* Problem to work on
Beginning with the line that holds "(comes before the" in the data below, give again every line through the one that holds "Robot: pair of", exactly as written.

[Records supplied — start]

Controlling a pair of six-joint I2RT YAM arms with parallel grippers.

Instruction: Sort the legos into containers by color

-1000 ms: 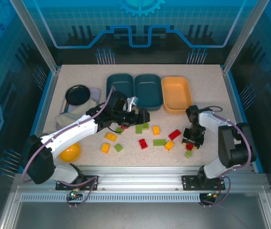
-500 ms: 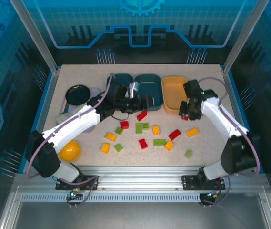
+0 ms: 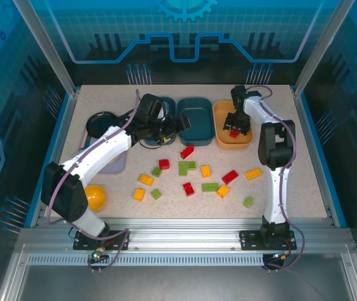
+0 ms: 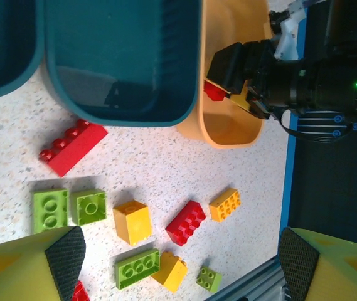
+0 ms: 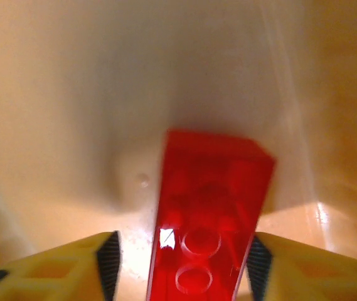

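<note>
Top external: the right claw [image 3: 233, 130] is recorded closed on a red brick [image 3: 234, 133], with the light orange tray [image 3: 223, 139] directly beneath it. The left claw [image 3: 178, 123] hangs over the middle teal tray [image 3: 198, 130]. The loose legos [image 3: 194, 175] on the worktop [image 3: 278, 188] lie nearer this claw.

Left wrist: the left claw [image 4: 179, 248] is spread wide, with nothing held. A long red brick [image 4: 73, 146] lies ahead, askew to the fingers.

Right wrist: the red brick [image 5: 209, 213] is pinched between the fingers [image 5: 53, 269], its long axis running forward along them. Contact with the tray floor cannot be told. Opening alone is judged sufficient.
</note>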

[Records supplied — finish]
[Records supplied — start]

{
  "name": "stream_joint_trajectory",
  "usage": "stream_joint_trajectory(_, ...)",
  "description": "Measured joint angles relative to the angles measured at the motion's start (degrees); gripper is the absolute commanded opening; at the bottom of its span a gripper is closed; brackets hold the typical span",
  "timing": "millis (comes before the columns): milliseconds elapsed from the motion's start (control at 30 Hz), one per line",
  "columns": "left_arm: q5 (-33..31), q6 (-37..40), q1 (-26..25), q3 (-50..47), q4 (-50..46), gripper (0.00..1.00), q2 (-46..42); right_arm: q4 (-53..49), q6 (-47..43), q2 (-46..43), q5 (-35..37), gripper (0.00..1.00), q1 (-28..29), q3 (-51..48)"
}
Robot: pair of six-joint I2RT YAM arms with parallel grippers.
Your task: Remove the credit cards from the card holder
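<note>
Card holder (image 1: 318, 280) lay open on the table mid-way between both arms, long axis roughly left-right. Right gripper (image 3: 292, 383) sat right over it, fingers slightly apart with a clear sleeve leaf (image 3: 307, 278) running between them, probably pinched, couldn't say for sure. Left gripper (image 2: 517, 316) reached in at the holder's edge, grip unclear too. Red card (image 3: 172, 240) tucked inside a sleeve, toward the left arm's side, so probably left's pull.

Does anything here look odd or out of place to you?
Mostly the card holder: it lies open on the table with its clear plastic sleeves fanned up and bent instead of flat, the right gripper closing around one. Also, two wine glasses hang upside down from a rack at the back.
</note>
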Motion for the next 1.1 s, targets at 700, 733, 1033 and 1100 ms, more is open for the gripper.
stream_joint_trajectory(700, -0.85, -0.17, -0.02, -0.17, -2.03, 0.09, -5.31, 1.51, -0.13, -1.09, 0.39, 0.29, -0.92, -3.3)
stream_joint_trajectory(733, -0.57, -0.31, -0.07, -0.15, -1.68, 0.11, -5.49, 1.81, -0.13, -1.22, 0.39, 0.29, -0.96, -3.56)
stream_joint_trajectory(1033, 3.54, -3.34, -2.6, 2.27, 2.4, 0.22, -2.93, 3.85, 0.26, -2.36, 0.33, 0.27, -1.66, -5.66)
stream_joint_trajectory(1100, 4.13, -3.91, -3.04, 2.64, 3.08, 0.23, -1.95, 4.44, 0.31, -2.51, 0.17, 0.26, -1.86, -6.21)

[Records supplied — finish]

* Solution
  "timing": "millis (comes before the columns): milliseconds elapsed from the motion's start (control at 30 Hz), one per line",
  "columns": "left_arm: q5 (-33..31), q6 (-37..40), q1 (-26..25), q3 (-50..47), q4 (-50..46), gripper (0.00..1.00), q2 (-46..42); right_arm: q4 (-53..49), q6 (-47..43), q2 (-46..43), q5 (-35..37), gripper (0.00..1.00), q1 (-28..29), q3 (-51..48)"
}
Robot: pair of six-joint I2RT YAM arms with parallel grippers.

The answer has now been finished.